Lorsqu'un taux est sur le point d'augmenter et que le chiffre final est encore incertain, le moment où les droits sont évalués devient un levier que l'on peut réellement actionner. Je n'ai pas l'intention de réexpliquer la mécanique ici, car elle mérite un traitement distinct, mais deux options se placent en tête de liste ce mois-ci.

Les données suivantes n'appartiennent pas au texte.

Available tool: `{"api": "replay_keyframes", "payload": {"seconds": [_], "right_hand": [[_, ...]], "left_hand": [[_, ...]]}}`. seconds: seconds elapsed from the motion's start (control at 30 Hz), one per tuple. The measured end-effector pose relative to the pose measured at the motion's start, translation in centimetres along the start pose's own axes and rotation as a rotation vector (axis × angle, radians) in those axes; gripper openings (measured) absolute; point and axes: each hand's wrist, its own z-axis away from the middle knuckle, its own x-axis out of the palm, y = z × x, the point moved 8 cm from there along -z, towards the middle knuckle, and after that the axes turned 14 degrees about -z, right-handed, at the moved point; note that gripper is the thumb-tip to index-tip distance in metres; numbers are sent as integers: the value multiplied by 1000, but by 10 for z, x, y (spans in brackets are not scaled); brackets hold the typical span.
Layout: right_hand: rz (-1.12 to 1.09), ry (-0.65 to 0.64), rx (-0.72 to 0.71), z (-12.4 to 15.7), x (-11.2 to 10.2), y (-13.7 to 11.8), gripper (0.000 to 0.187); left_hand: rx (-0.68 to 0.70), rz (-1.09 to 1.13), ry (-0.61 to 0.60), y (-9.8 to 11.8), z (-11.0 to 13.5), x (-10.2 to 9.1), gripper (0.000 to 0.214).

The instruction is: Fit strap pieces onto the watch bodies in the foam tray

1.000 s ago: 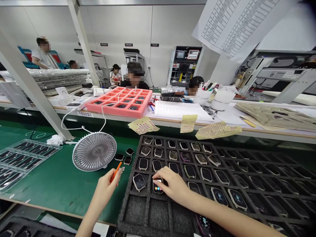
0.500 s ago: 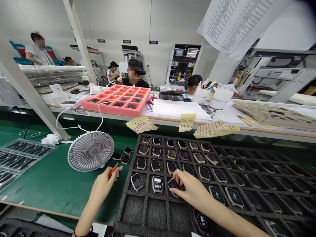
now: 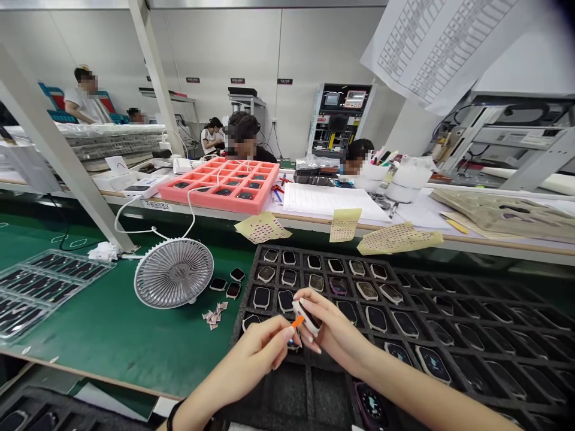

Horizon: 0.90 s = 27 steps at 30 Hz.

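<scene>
Raised over the black foam tray [image 3: 330, 389], my right hand [image 3: 339, 329] grips a smartwatch case [image 3: 309, 318] without a strap, tilted so its side faces left. My left hand [image 3: 258, 359] is closed around an orange pointed stick [image 3: 297, 321], probably plastic. The stick's tip is at the side of the watch; whether it touches cannot be made out. Below my hands, rows of similar watch cases lie in the tray's compartments, among them a dark-screened watch [image 3: 262, 297]. A purple watch [image 3: 371, 402] lies lower right of my hands.
Left of the tray are a white fan [image 3: 175, 272], several loose watches [image 3: 233, 290] and small paper pieces [image 3: 214, 315] on the green mat [image 3: 112, 335]. A pink foam tray [image 3: 256, 206] rests on the shelf behind. Co-workers sit beyond it.
My right hand has lifted a watch from the tray and brought it left. My left hand has moved right with the orange stick, from the paper pieces to the watch.
</scene>
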Motion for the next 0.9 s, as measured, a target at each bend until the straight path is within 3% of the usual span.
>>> {"api": "replay_keyframes", "payload": {"seconds": [0.2,0.9], "right_hand": [[-175,41,-53,-4,6,4,20],[-124,91,-142,-1,4,1,23]], "left_hand": [[-5,82,7,-6,-10,6,39],[-20,123,-18,-11,-12,6,44]]}}
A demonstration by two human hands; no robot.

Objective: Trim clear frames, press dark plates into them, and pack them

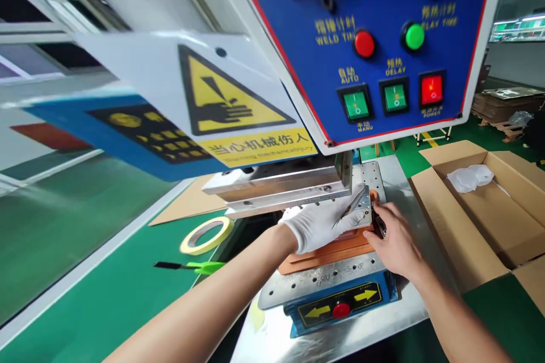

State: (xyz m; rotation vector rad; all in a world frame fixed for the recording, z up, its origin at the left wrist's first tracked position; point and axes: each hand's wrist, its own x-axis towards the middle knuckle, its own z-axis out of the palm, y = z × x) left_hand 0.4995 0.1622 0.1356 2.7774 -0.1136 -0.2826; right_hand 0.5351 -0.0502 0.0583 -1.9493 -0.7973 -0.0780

Un entrepôt sous douane vous permet de débarquer des marchandises et de différer le paiement des droits de douane jusqu'à ce que vous les retiriez pour la consommation, ce qui vous donne un délai et peut avoir de l'importance lorsqu'un taux est en cours de transition. Les mécanismes complets sont décrits dans Stratégie de report des entrepôts sous douane. Une zone de libre-échange va plus loin pour certaines opérations, vous permettant de différer les droits de douane et, dans certains cas, de les éviter entièrement en fonction de ce que vous faites des marchandises à l'intérieur de la zone ; cela est couvert dans guide des zones de commerce extérieur. Aucun des deux n'est une baguette magique. Les deux outils de gestion du temps et de structuration, et leur rentabilité dépend de votre volume et de votre mode de stockage.

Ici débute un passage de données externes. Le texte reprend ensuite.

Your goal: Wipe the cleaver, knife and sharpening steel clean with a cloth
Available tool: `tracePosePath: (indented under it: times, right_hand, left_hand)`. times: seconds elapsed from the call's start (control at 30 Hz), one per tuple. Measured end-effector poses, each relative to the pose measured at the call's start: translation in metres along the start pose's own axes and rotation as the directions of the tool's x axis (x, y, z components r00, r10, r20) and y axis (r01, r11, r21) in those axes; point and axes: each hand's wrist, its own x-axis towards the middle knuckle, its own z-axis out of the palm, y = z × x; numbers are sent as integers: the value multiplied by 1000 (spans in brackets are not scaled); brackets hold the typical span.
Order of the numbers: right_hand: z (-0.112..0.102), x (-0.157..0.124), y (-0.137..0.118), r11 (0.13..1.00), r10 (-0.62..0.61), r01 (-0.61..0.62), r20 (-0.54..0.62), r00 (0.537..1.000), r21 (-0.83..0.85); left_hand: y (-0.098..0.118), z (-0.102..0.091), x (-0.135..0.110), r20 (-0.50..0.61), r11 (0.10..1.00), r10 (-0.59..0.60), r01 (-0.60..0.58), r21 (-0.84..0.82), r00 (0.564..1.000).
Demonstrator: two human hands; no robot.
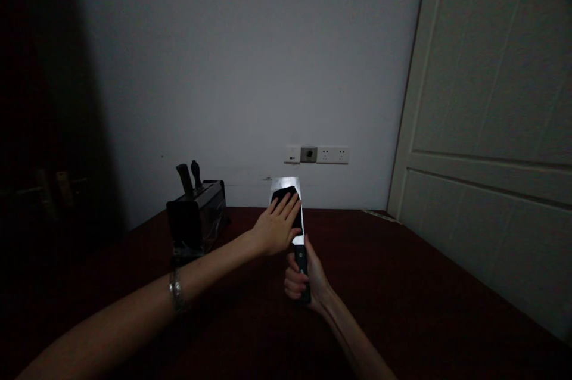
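Observation:
My right hand (308,276) is wrapped around the black riveted handle (301,258) of a cleaver, which points up and away from me. The cleaver's broad, shiny blade (286,181) rises above that fist. Across the blade face lies a black cloth (283,192), with my left hand (277,226) flat on it, fingers stretched and slightly apart. The palm presses the cloth against the metal and covers much of it. A bracelet circles my left wrist.
On the dark red table (375,273), to the left, stands a dark knife block (210,207) with two black handles (184,178) sticking up. Wall sockets (333,155) sit behind the cleaver. A pale panelled door (482,189) borders the right side. The room is dim.

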Motion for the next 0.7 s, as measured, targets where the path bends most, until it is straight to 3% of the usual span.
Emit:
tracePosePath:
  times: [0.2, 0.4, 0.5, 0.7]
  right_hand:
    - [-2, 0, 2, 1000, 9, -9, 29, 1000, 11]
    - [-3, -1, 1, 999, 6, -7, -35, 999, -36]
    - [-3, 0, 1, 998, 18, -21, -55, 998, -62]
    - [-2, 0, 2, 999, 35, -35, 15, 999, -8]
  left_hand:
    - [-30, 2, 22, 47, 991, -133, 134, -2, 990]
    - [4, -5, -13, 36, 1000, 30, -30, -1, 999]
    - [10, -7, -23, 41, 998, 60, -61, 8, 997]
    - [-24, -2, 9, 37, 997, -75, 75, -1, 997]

En quoi cela diffère-t-il du bruit de révision de l'ACEUM

Une clarification, car les clients confondent constamment les deux. L'examen conjoint du sixième anniversaire de l'ACEUM a eu lieu le 1er juillet 2026. Les États-Unis ont refusé de prolonger l'accord pour un nouveau mandat de 16 ans, et cela ne revient pas à le déchiqueter : l'ACEUM reste en vigueur, actuellement au moins jusqu'en 2036, mais il passe maintenant à un cycle d'examen annuel qui ajoute sa propre couche d'incertitude pour les chaînes d'approvisionnement nord-américaines. Ce résultat est une question distincte du coucher du soleil de la section 122. L'examen porte sur l'avenir de l'accord lui-même et sur la manière dont le commerce nord-américain se renouvelle. Ce dont nous discutons ici, c'est de l'expiration d'une surtaxe et du remplacement par un droit de la section 301. Ils interagissent, car la qualification de l'ACEUM régit toujours le traitement en franchise de droits, mais ce ne sont pas le même événement. Si votre question concerne réellement le chemin de renouvellement de l'accord, cela se trouve dans l'Guide de scénario pour l'examen conjoint de l'ACEUM, pas dans ce manuel.

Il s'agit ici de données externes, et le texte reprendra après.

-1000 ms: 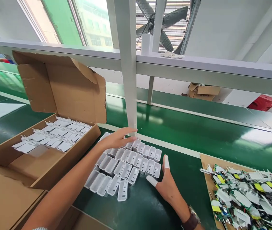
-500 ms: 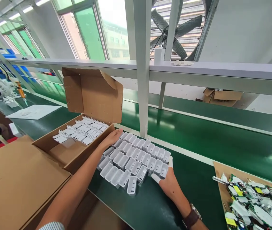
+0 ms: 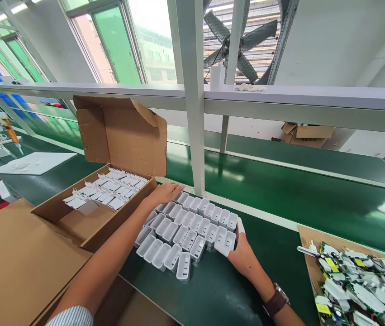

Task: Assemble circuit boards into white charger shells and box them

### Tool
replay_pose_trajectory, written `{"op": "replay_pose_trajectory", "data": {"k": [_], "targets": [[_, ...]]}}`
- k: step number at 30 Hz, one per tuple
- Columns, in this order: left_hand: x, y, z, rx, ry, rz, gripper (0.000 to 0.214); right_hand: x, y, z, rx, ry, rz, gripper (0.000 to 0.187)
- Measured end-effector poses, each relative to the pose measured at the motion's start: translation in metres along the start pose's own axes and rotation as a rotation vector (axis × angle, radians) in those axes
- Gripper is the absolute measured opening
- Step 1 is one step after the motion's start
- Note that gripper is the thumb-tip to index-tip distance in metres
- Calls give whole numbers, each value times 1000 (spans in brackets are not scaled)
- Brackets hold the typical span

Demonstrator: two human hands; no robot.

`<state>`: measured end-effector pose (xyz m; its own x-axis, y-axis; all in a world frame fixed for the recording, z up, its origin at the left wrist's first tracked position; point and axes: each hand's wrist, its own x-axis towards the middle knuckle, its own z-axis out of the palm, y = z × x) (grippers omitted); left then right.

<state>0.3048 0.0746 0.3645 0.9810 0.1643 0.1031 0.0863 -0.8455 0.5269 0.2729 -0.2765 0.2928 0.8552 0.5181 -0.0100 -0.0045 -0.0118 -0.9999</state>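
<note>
Rows of small white plastic casings (image 3: 188, 220), open side up with slots in their ends, stand packed together on the green bench. Along their far left corner lies my left hand (image 3: 167, 193), its fingers stretched out and touching the edge of the group. My right hand (image 3: 240, 253) is at the right end of the rows, thumb and forefinger apart around the corner casings. White covers are on its fingertips. One casing (image 3: 183, 266) juts out from the near row.
An open cardboard box (image 3: 124, 218) of white parts with cords stands left, beside another cardboard box (image 3: 26, 267). On the right, a brown board (image 3: 307, 262) bears circuit boards and white pieces. A metal post (image 3: 195, 113) rises behind the casings.
My left hand has slid right along the far edge of the casings. My right thumb has shifted up against the end casings. The view has turned slightly right.
</note>
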Motion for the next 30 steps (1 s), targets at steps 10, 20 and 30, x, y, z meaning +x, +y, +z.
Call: {"op": "replay_pose_trajectory", "data": {"k": [10, 20, 30], "targets": [[9, 55, 34, 126, -264, 248, 63, 10, 7, 9, 49, 15, -58, 108], [-28, 72, -2, -26, -105, 233, 68, 1, 18, 1, -30, 76, 16, 124], [-202, -17, -24, -179, 515, -229, 58, -67, 14, -1, -407, 131, -78, 67]]}}
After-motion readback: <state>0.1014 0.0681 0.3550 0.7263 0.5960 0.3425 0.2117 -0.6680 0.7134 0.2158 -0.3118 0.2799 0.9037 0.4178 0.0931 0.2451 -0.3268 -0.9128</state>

Si je devais résumer deux semaines d'appels clients en une seule recommandation, ce serait celle-ci : arrêtez de considérer le 24 juillet comme une remise et commencez à le considérer comme un changement de taux avec un chiffre final incertain. Extrayez vos cinq principales voies par exposition aux droits cet après-midi, modélisez chacune d'elles par rapport au repli MFN et à la proposition de successeur d'environ 12,5%, confirmez vos qualifications USMCA avant de supposer que quoi que ce soit est exempt de droits, et préparez les déclarations pour tout ce qui arrive cette semaine-là. Ne déposez pas en pariant sur une marge de prix qui pourrait durer quelques heures. Désignez une personne pour surveiller l'avis du Federal Register, et tarifez vos voies du Brésil en fonction de la réalité d'environ 25% plutôt que des 10% que vous avez payés. Les importateurs qui seront lésés ce mois-ci seront ceux qui auront supposé qu'une date de péremption signifiait un soulagement. Ceux qui feront les calculs au niveau des voies aujourd'hui connaîtront simplement leur chiffre le matin où il changera.